Revelation 8 … Following a welcome and informative interlude (Revelation 7), we’re going to again experience a revelation of end-time events when we’re permitted to see the wrath of God poured out on an unbelieving world. Many who read The Revelation are frightened by the picture presented and are really uncomfortable discussing the wrath (anger) of God. It just doesn’t fit their picture of a loving God. We need to keep in mind that the character of God hasn’t changed. God is love (1 John 4:8 and 4:16); He is the personification of love. But God’s nature is pure and holy and diametrically opposed to sin. Repeatedly in both the Old and New Testaments, the wrath of God against those who persist in sin has been revealed. There is a world of sin and there is a family of God. His family (the Church) has been removed from the world at this point and His wrath is now visibly coming in this end-time apocalypse (which means “unveiling”).

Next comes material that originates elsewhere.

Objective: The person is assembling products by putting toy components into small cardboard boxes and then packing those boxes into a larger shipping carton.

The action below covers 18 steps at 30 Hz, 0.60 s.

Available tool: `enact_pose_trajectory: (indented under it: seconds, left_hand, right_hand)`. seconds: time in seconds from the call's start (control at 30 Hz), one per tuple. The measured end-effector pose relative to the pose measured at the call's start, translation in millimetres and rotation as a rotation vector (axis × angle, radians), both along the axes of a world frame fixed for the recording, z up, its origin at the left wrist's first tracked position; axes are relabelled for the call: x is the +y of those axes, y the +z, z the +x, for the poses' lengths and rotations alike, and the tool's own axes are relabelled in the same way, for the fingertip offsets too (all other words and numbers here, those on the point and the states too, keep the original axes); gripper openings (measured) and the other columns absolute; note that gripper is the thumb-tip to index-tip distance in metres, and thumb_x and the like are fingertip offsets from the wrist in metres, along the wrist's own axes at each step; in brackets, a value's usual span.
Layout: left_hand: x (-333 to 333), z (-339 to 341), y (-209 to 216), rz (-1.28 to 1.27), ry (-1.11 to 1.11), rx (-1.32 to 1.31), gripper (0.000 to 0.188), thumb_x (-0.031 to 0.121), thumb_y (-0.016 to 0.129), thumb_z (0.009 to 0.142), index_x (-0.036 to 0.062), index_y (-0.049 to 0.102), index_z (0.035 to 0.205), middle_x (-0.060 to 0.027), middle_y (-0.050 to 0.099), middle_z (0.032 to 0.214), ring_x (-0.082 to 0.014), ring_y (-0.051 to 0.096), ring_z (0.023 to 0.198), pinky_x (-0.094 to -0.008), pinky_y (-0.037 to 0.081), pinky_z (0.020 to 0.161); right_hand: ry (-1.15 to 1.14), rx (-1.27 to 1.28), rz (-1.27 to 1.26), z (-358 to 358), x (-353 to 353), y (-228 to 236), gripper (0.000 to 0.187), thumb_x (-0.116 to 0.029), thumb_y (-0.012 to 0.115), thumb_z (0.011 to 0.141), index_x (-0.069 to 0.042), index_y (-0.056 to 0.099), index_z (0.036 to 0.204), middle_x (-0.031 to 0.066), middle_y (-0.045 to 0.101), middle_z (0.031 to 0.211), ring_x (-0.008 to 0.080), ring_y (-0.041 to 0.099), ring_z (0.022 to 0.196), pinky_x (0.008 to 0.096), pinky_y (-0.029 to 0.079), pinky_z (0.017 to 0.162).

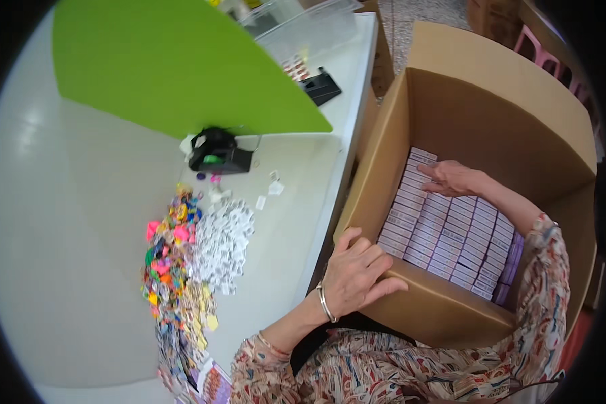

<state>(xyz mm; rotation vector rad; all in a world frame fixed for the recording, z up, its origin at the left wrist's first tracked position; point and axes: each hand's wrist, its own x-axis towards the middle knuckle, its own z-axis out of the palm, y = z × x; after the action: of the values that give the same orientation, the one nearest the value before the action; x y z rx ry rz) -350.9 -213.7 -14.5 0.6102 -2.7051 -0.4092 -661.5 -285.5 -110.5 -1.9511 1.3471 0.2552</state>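
Observation:
In front of me to the right stands a large open cardboard box (451, 306), partly filled with tight rows of small flat white-and-purple cartons (444, 232). My left hand (360, 273), a silver bangle (326, 303) at its wrist, grips the box's near left corner with fingers bent over the rim and thumb along the near wall. Inside, my right hand (453, 178) is at the far end of the rows, its fingers stretched out over the cartons at the left wall. Nothing shows in its grasp; its fingertips appear to touch the top of the cartons.
Left of the box is a white table (289, 195) with piles of colourful small trinkets (172, 246) and folded white paper slips (223, 242). A black tape dispenser (232, 159) stands by a green divider (182, 67). Behind it lie another black dispenser (321, 86) and clear plastic bins (306, 27).

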Motion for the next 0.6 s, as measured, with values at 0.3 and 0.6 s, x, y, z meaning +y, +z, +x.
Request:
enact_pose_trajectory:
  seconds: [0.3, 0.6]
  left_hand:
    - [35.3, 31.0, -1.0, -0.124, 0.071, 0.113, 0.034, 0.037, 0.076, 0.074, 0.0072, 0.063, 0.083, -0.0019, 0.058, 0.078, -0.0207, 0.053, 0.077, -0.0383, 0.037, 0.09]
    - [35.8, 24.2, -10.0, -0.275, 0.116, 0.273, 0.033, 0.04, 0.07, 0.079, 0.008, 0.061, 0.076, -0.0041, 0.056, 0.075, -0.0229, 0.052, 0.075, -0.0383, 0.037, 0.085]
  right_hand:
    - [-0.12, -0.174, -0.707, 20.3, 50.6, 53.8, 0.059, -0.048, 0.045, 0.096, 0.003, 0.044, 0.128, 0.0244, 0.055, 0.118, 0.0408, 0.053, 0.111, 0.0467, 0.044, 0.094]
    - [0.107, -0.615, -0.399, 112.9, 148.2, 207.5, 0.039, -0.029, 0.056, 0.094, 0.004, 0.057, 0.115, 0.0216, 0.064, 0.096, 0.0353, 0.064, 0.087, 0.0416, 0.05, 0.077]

First we had the six of seven seals opened (Revelation 6), leaving one remaining seal. When this seal is opened (8:1), there is an expanded vision of seven angels with seven trumpets. In an atmosphere of continuing prayer (8:3-4), which probably refers to unrelenting prayer for the unsaved of the world who can still come to repentance, there are tremendous natural storms on the earth (v.5). The seventh seal has revealed seven more judgments of God that will now be sequentially revealed as each of the trumpets are sounded, with increasingly severe consequences.

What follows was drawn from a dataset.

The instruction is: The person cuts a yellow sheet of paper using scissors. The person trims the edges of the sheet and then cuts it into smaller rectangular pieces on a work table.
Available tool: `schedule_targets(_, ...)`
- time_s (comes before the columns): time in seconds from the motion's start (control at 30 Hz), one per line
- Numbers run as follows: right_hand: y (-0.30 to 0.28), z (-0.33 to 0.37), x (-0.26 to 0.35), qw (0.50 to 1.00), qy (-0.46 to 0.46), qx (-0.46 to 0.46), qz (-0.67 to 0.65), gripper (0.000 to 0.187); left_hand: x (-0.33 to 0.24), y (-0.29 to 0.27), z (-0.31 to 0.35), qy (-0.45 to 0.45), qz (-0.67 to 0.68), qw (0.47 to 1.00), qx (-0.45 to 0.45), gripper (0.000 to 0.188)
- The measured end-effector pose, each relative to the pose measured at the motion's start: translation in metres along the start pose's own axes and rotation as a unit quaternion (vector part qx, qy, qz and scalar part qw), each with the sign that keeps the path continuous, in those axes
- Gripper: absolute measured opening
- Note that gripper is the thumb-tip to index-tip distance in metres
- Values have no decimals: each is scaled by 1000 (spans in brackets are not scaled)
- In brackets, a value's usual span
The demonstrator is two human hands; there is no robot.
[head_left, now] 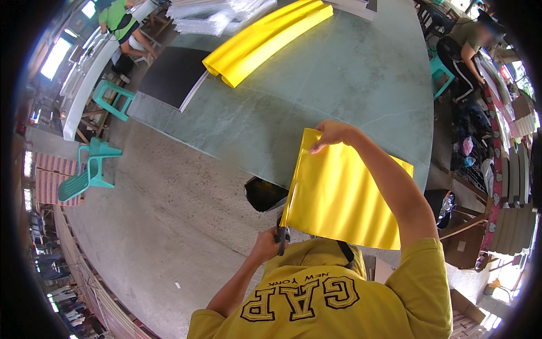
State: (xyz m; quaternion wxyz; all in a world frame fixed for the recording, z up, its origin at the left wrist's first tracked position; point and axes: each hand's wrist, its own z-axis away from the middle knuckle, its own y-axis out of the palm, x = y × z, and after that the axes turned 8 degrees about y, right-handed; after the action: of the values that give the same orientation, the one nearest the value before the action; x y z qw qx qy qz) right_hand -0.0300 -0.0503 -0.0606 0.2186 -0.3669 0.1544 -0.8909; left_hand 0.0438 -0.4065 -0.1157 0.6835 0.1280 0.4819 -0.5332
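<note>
My left hand (264, 247) is closed around the black handles of a pair of scissors (281, 240), just off the table's near edge. The blades point up along the left edge of a glossy yellow sheet (344, 195); whether they are apart is too small to tell. At the sheet's far left corner, my right hand (334, 135) pinches it with the thumb on top. The sheet lies partly on the table and hangs over its near edge toward my body, with soft ripples across it. My right forearm covers part of its right side.
On the grey-green table (361, 68) are a loosely rolled yellow sheet (265, 40), a stack with a black top (172, 77) and clear plastic film (209, 16). A dark open bag or bin (264, 195) stands below the near edge. Green plastic chairs (90, 169) stand left; two people work farther off.
</note>
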Motion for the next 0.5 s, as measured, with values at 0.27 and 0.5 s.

With the first trumpet (v.7), one third of the earth is devastated. With the second (v.8), one third of the oceans are turned to blood with the loss of every living creature under or on the sea. With the third trumpet (v.10), one third of the drinking water sources are destroyed with some kind of poisonous bitterness (wormwood is a bitter plant). The fourth trumpet (v.12), destroys one third of the solar system as God, in His wrath and anger, altars the laws of nature. The chapter ends with an angelic fly-by proclaiming distress (woes) because of the severity of the trumpets yet to come. God’s judgment of evil is exceedingly and unimaginatively severe. Should we expect otherwise? One more thing to consider as we read: are these things real or symbolic, or, as some say, figurative? Each will have to come to his or her own conclusion. My own is that they are both. The things that have obvious meaning are probably real; those that are less obvious may be symbolic. But the one thing we can say with certainly is that God will ultimately, in the end-times, destroy the evil that is in the world. You can count on it!